Imaginez-vous que je vous pose la question : « qu’est-ce que vous ressentez dans votre corps » ? Et qu’en même temps je vous caresse, que je vous touche, que je vous donne des coups et/ou que je vous parle ? Sera-t-il facile d’être à l’écoute des sensations corporelles ?
Développement du processus de l’accompagnement de la Transformation Instinctive de Peurs Innées de nos Animaux :
Nous décidons de poursuivre nos essais dans cette dynamique en se limitant pour l’instant aux centres équestres pour qu’il n’y ait pas trop l’influence du propriétaire sur l’animal. Nous soupçonnons des transferts du propriétaire sur l’animal. En effet du genre « syndrome de Stockholm ». Les chevaux sont réputés être des animaux « éponges à émotions », le « Centaure » ???
Travaillons avec méthode, que mes 30 ans d’expérience et de pratique dans l’ingénierie automobile, dans la recherche et le développement servent à nouveau. Observer, comprendre puis agir.
L’équipe est constituée : Nayla Cherino (Vétérinaire), Francis Fraisse (Formateur LEA et Tipi) et moi-même.
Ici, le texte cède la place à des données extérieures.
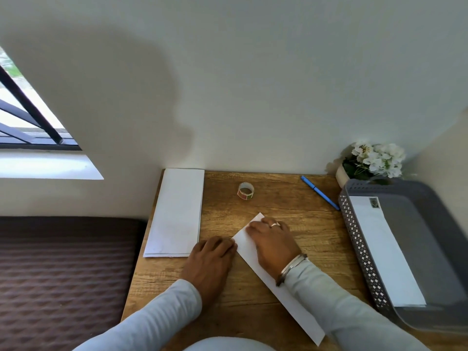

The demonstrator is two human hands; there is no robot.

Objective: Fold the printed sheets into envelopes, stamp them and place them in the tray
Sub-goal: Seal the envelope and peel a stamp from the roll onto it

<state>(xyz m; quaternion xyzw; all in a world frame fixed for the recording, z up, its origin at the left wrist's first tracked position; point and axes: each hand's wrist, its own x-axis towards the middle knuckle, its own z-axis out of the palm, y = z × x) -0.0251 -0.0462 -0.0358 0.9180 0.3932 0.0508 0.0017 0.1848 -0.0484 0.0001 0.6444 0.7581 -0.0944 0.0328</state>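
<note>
A long folded white sheet (pixel 283 290) lies diagonally on the wooden desk (pixel 278 198), running from the middle toward the near right edge. My right hand (pixel 273 243), with a ring and a metal bangle, presses down on its upper end. The bent fingertips of my left hand (pixel 211 260) press on the sheet's left corner. A stack of folded sheets (pixel 177 211) lies at the desk's left edge. The roll of stamps (pixel 245 190) stands at the back middle. The grey tray (pixel 415 249) on the right holds one stamped white envelope (pixel 379 249).
A blue pen (pixel 319 192) lies at the back right beside the tray. A pot of white flowers (pixel 374 160) stands in the back right corner. A brown quilted cushion (pixel 63 274) lies left of the desk, below a window.
</note>
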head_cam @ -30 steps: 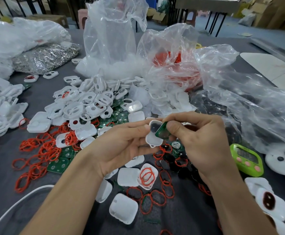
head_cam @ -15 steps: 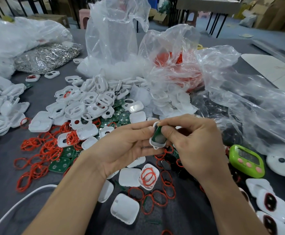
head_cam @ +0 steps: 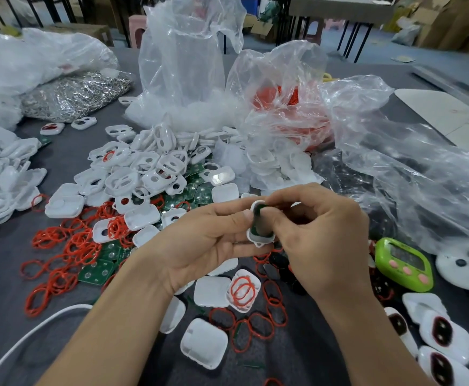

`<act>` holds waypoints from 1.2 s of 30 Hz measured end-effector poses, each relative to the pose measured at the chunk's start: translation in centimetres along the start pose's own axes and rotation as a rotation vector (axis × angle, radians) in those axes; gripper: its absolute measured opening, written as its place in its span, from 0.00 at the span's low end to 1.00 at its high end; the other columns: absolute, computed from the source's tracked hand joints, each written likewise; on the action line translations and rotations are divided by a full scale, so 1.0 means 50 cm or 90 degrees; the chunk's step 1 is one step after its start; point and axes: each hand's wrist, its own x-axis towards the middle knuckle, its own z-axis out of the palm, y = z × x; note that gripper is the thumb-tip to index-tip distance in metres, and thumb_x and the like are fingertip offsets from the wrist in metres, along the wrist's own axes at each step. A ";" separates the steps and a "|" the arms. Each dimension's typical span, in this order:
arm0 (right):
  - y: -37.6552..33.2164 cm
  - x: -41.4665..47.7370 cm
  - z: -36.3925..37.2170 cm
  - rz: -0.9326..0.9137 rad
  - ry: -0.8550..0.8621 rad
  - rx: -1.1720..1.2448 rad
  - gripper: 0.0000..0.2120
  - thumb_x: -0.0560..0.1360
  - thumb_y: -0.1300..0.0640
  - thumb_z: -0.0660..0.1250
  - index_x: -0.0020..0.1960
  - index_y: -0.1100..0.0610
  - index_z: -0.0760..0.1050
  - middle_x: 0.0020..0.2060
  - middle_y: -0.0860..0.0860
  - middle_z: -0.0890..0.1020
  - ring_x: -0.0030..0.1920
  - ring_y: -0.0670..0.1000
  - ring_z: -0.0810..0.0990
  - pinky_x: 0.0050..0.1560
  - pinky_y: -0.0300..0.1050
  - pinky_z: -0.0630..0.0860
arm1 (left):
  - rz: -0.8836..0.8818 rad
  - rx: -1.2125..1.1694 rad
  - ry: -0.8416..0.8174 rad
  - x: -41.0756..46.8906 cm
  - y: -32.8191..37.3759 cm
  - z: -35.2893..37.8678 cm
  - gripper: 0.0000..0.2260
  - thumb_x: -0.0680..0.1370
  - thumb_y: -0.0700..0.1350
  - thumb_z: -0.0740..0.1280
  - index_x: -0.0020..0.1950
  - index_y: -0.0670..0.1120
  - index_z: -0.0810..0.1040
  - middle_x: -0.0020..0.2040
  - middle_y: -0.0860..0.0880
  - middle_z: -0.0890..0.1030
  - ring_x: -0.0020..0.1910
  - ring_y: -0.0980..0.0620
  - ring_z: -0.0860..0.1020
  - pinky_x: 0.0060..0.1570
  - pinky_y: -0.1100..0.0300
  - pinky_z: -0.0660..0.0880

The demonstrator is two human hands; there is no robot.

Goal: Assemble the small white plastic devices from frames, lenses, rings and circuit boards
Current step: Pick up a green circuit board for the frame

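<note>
Nearest me, by the desk's near edge, a white square plastic cover (head_cam: 204, 342) lies on the dark grey desk (head_cam: 2, 274), with a bundle of red rubber rings (head_cam: 243, 289) just beyond it.

Above these I have both hands raised over the middle of the desk. My left hand (head_cam: 200, 243) grips the small white plastic frame (head_cam: 260, 242), fingers curled behind it and thumb along its left rim. My right hand (head_cam: 319, 240) pinches from the other side, with the thumb bearing on the green circuit board (head_cam: 255, 227) and the forefinger hooked over the frame's top.

A second ago that board stood tilted, one end out of the frame. Now it lies down inside the rim, with only a strip of green showing beside my thumb. I judge the board is going home, though I cannot tell under the thumb whether it is fully seated. If it is, this unit is ready for whatever part comes next.

Near the desk's right edge sits a lime-green plastic timer (head_cam: 403, 267), and finished white devices with dark lenses (head_cam: 441, 332) lie in the near right corner. Further off, a heap of loose white frames (head_cam: 144, 168) covers the desk's middle, and crumpled clear plastic bags (head_cam: 188, 65) stand towards the far edge.
</note>
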 end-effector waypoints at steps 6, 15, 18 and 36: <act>0.010 0.000 0.004 0.019 0.006 -0.019 0.06 0.70 0.55 0.80 0.43 0.45 0.85 0.36 0.40 0.84 0.36 0.46 0.83 0.34 0.35 0.77 | 0.004 -0.006 0.014 -0.001 0.002 0.002 0.17 0.78 0.40 0.66 0.66 0.39 0.81 0.59 0.38 0.83 0.55 0.43 0.84 0.63 0.46 0.79; 0.031 0.028 -0.022 0.257 -0.066 0.238 0.09 0.76 0.63 0.73 0.43 0.52 0.87 0.32 0.51 0.85 0.31 0.47 0.79 0.31 0.35 0.73 | 0.014 -0.034 -0.026 -0.005 0.010 0.005 0.18 0.80 0.40 0.64 0.70 0.37 0.78 0.65 0.35 0.81 0.60 0.42 0.83 0.59 0.51 0.82; 0.027 0.027 -0.025 0.281 -0.155 0.288 0.06 0.76 0.64 0.74 0.48 0.55 0.87 0.41 0.51 0.88 0.37 0.45 0.85 0.35 0.32 0.76 | 0.013 -0.037 -0.028 -0.005 0.011 0.002 0.20 0.78 0.41 0.67 0.69 0.38 0.79 0.63 0.37 0.82 0.59 0.42 0.84 0.59 0.51 0.82; 0.040 0.016 0.003 0.332 -0.186 0.271 0.06 0.77 0.63 0.74 0.48 0.54 0.87 0.41 0.54 0.88 0.44 0.56 0.88 0.49 0.57 0.85 | 0.030 0.044 0.029 -0.002 -0.001 0.010 0.16 0.76 0.34 0.71 0.63 0.40 0.83 0.59 0.37 0.84 0.57 0.42 0.84 0.54 0.54 0.82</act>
  1. Pour commencer, il nous faut bien identifier la problématique et repérer avec le responsable lorsque l’animal a peur, quel est le comportement perturbé, dans quelles conditions, la situation, les circonstances… En savoir un maximum. Ce qui suppose de la part du responsable une volonté et des observations précises.
  2. Cumuler et multiplier les essais pour vérifier si notre option de départ est juste et si on peut envisager de poursuivre à l’avenir nos essais sans dépenser inutilement nos ressources.
  3. Faire des réunions de synthèses régulièrement pour savoir comment on avance, et vers où l’on va.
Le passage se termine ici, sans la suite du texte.